* Exercise: Could you set down exactly the lines in the records below between the line holding "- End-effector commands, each" and the line holding "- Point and", inclusive?
··· Task inputs
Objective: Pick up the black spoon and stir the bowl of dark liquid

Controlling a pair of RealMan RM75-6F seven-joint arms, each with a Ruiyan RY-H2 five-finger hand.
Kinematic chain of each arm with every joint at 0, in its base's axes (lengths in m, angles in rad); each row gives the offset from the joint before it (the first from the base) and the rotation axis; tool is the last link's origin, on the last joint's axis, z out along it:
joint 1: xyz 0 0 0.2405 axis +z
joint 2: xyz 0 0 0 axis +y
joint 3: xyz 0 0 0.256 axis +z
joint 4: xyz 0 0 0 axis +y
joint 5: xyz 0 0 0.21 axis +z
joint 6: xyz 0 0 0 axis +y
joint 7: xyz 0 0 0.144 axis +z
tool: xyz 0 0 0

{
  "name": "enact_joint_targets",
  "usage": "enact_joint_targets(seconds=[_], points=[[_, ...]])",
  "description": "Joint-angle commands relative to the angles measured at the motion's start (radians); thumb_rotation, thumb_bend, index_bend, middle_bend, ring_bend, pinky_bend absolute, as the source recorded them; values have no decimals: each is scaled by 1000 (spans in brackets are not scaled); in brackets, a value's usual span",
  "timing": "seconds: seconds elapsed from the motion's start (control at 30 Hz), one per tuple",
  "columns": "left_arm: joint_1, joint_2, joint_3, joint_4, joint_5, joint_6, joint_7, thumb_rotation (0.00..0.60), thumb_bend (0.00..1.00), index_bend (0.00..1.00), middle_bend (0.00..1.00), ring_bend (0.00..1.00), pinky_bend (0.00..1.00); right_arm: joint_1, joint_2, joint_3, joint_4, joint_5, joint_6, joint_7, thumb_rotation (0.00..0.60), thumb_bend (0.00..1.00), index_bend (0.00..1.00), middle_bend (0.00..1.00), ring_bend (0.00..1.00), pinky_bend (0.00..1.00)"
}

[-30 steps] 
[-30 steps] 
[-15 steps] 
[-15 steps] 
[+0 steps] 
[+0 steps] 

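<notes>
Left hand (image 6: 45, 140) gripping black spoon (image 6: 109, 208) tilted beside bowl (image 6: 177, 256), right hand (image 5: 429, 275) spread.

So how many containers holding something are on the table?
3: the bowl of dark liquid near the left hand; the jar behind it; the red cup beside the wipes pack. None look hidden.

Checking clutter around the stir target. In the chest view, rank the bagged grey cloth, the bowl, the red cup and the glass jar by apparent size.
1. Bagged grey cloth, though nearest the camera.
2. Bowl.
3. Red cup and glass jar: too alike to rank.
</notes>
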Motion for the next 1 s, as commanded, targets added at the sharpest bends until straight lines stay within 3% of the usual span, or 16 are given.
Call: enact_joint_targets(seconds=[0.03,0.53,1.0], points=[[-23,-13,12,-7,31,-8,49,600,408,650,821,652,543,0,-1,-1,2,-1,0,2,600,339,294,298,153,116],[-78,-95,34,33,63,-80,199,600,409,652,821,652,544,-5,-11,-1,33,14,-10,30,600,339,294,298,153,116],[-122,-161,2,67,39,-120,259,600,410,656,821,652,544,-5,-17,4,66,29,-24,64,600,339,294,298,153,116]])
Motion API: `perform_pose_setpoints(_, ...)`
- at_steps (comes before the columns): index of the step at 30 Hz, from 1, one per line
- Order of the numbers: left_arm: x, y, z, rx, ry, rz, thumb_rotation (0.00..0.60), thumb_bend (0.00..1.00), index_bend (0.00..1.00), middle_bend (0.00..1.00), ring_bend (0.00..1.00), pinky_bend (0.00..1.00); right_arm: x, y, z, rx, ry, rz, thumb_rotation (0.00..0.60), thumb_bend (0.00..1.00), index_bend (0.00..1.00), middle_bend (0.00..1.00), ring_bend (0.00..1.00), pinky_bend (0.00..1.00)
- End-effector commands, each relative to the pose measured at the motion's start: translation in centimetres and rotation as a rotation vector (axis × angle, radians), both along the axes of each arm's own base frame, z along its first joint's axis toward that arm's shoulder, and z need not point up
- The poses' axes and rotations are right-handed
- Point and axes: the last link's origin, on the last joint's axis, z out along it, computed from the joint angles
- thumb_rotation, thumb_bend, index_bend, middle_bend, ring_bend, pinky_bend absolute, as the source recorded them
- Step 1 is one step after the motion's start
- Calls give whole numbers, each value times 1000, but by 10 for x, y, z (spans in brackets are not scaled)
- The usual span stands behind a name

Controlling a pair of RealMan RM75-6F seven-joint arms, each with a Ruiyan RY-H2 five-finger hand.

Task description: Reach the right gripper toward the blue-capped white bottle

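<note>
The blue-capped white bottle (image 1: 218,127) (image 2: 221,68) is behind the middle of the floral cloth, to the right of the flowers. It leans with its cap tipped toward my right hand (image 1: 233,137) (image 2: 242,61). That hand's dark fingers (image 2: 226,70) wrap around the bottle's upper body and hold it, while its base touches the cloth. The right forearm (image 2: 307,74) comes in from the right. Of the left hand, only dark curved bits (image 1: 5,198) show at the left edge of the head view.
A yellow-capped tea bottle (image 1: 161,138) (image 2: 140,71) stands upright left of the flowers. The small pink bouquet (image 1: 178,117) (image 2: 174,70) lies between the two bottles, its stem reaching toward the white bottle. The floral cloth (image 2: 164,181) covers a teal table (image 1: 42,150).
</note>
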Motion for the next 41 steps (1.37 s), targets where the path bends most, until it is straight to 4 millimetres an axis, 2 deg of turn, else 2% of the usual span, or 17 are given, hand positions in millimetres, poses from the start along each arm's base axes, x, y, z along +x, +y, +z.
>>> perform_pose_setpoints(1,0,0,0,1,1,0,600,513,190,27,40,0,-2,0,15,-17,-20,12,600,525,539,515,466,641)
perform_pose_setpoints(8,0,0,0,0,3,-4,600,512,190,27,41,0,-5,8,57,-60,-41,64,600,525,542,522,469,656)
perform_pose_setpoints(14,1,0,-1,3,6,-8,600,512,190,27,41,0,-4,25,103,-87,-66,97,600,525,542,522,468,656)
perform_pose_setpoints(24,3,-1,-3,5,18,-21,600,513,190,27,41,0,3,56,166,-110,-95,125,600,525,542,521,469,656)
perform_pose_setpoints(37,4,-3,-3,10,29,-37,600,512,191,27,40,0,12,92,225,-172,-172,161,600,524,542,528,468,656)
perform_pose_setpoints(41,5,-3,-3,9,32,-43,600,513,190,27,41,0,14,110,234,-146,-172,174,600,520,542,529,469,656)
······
* Written response:
- End-effector commands, each relative to the pose measured at the motion's start: translation in centimetres and rotation as a rotation vector (axis × angle, radians), both along the axes of each arm's own base frame, z along its first joint's axis toward that arm's shoulder, and z need not point up
- The poses' axes and rotations are right-handed
- Point and axes: the last link's origin, on the last joint's axis, z out along it, computed from the joint angles

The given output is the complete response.